§ **Work item**
Nothing in the listing below should be skipped, so transcribe it all exactly.

§ **Provided material**
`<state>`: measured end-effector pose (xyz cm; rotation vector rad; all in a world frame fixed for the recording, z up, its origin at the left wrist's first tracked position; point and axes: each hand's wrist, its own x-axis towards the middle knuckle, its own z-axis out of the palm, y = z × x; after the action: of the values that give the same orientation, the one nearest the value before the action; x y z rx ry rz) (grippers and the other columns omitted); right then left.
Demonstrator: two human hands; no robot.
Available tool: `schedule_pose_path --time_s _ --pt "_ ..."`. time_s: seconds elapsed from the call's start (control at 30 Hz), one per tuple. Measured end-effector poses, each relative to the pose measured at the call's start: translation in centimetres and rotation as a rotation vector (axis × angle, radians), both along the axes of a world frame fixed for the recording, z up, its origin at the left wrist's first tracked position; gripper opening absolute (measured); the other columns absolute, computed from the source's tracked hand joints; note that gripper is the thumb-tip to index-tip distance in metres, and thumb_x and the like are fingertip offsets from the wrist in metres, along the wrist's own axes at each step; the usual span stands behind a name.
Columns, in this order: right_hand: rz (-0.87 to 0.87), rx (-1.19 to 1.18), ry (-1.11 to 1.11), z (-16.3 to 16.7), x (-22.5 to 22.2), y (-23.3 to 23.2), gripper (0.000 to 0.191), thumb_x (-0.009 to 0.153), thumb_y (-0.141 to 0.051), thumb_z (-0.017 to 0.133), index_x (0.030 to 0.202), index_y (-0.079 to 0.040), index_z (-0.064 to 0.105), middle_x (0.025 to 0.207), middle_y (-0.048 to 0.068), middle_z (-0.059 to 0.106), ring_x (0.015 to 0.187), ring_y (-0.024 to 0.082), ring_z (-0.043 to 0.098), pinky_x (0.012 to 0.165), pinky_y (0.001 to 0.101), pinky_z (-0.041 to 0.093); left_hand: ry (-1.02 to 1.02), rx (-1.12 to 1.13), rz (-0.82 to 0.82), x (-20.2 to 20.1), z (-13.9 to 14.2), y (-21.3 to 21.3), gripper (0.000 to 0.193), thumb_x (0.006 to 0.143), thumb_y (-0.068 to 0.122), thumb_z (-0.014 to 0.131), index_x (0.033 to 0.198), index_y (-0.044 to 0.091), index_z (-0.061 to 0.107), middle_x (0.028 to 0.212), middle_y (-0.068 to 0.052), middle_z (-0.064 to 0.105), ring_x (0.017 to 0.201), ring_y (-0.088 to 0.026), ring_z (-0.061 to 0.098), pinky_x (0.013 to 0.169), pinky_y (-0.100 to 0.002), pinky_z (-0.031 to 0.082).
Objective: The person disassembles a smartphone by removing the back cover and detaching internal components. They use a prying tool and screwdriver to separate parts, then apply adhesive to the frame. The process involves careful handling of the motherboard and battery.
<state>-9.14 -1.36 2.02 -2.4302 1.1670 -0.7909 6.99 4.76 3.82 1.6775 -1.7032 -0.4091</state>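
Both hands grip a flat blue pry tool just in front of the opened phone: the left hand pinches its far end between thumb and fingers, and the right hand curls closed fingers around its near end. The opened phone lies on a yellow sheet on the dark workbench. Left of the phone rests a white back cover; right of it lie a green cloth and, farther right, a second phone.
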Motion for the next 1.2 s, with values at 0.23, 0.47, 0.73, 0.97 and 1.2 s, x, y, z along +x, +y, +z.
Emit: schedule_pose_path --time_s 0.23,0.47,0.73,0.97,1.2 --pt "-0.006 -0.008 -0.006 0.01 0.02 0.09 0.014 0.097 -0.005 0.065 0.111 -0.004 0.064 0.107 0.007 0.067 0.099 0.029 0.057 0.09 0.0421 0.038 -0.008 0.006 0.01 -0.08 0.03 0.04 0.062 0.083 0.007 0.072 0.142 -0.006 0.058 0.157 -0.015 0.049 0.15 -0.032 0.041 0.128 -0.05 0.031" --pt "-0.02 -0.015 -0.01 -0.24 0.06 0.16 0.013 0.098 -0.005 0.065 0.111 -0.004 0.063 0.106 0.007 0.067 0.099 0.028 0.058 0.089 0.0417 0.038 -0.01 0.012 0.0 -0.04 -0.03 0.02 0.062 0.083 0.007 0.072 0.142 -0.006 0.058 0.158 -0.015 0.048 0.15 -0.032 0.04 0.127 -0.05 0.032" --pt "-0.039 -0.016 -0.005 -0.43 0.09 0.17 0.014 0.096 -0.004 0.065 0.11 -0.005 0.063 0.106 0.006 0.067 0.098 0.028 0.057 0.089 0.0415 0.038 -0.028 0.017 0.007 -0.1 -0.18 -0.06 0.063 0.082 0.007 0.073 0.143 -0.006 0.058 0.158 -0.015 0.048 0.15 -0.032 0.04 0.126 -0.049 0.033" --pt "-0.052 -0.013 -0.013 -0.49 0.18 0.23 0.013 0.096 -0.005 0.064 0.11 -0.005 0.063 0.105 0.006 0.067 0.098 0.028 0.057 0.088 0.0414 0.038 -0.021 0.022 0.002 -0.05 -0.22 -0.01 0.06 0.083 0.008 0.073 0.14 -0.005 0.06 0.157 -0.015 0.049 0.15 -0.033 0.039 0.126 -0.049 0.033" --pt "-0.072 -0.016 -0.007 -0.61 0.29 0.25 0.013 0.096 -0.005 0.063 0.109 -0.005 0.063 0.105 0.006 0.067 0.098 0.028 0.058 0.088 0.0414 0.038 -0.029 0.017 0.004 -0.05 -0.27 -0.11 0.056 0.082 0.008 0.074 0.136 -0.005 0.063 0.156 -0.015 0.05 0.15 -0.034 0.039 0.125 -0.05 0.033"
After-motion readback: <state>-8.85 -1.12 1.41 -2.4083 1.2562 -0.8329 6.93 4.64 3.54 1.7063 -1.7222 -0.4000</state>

§ **Task result**
`<state>`: measured end-effector pose (xyz cm; rotation vector rad; all in a world frame fixed for the recording, z up, its origin at the left wrist's first tracked position; point and axes: each hand's wrist, its own x-axis towards the middle knuckle, its own z-axis out of the palm, y = z × x; after the action: of the values that give the same orientation, the one nearest the value before the action; x y z rx ry rz) (grippers and the other columns omitted); right then left.
Demonstrator: two human hands; no robot.
Available tool: `schedule_pose_path --time_s _ --pt "_ ..."`. time_s: seconds elapsed from the call's start (control at 30 Hz), one per tuple. Measured end-effector poses, each relative to the pose measured at the call's start: translation in centimetres and rotation as a rotation vector (axis × angle, radians), both along the axes of a world frame fixed for the recording, z up, its origin at the left wrist's first tracked position; gripper opening absolute (measured); the other columns absolute, computed from the source's tracked hand joints; note that gripper is the thumb-tip to index-tip distance in metres, and thumb_x and the like are fingertip offsets from the wrist in metres, along the wrist's own axes at each step; the usual span stands behind a name.
Columns, in this order: right_hand: rz (-0.87 to 0.87), rx (-1.19 to 1.18), ry (-1.11 to 1.11), z (-16.3 to 16.7), x (-22.5 to 22.2), y (-23.3 to 23.2), gripper (0.000 to 0.191), thumb_x (-0.009 to 0.153), thumb_y (-0.141 to 0.051), thumb_z (-0.017 to 0.133), index_x (0.030 to 0.202), index_y (-0.079 to 0.040), index_z (-0.064 to 0.105), middle_x (0.025 to 0.207), middle_y (-0.048 to 0.068), middle_z (-0.059 to 0.106), ring_x (0.015 to 0.187), ring_y (-0.024 to 0.082), ring_z (-0.043 to 0.098), pinky_x (0.012 to 0.165), pinky_y (0.001 to 0.101), pinky_z (-0.041 to 0.093); left_hand: ry (-1.02 to 1.02), rx (-1.12 to 1.13), rz (-0.82 to 0.82), x (-20.2 to 20.1), z (-13.9 to 14.2), y (-21.3 to 21.3), gripper (0.000 to 0.193), thumb_x (0.006 to 0.143), thumb_y (-0.068 to 0.122), thumb_z (-0.014 to 0.131), index_x (0.033 to 0.198), index_y (-0.044 to 0.091), index_z (-0.061 to 0.107), middle_x (0.028 to 0.212), middle_y (-0.068 to 0.052), middle_z (-0.064 to 0.105), ring_x (0.017 to 0.201), ring_y (-0.088 to 0.026), ring_z (-0.061 to 0.098), pinky_x (0.013 to 0.169), pinky_y (-0.100 to 0.002), pinky_z (-0.031 to 0.082).
Objective: The person disassembles a smartphone by removing the back cover and detaching internal components. They use a prying tool and screwdriver to separate parts, then apply adhesive to the frame. The process involves careful handling of the motherboard and battery.
<state>-9.14 -1.36 2.02 -2.4302 1.1670 -0.7909 6.99 4.76 3.82 1.6775 -1.7032 -0.4091</state>
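Both hands grip a flat blue pry tool just in front of the opened phone: the left hand pinches its far end between thumb and fingers, and the right hand curls closed fingers around its near end. The opened phone lies on a yellow sheet on the dark workbench. Left of the phone rests a white back cover; right of it lie a green cloth and, farther right, a second phone.
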Motion for the next 1.2 s, with values at 0.23, 0.47, 0.73, 0.97 and 1.2 s, x, y, z along +x, +y, +z.
Emit: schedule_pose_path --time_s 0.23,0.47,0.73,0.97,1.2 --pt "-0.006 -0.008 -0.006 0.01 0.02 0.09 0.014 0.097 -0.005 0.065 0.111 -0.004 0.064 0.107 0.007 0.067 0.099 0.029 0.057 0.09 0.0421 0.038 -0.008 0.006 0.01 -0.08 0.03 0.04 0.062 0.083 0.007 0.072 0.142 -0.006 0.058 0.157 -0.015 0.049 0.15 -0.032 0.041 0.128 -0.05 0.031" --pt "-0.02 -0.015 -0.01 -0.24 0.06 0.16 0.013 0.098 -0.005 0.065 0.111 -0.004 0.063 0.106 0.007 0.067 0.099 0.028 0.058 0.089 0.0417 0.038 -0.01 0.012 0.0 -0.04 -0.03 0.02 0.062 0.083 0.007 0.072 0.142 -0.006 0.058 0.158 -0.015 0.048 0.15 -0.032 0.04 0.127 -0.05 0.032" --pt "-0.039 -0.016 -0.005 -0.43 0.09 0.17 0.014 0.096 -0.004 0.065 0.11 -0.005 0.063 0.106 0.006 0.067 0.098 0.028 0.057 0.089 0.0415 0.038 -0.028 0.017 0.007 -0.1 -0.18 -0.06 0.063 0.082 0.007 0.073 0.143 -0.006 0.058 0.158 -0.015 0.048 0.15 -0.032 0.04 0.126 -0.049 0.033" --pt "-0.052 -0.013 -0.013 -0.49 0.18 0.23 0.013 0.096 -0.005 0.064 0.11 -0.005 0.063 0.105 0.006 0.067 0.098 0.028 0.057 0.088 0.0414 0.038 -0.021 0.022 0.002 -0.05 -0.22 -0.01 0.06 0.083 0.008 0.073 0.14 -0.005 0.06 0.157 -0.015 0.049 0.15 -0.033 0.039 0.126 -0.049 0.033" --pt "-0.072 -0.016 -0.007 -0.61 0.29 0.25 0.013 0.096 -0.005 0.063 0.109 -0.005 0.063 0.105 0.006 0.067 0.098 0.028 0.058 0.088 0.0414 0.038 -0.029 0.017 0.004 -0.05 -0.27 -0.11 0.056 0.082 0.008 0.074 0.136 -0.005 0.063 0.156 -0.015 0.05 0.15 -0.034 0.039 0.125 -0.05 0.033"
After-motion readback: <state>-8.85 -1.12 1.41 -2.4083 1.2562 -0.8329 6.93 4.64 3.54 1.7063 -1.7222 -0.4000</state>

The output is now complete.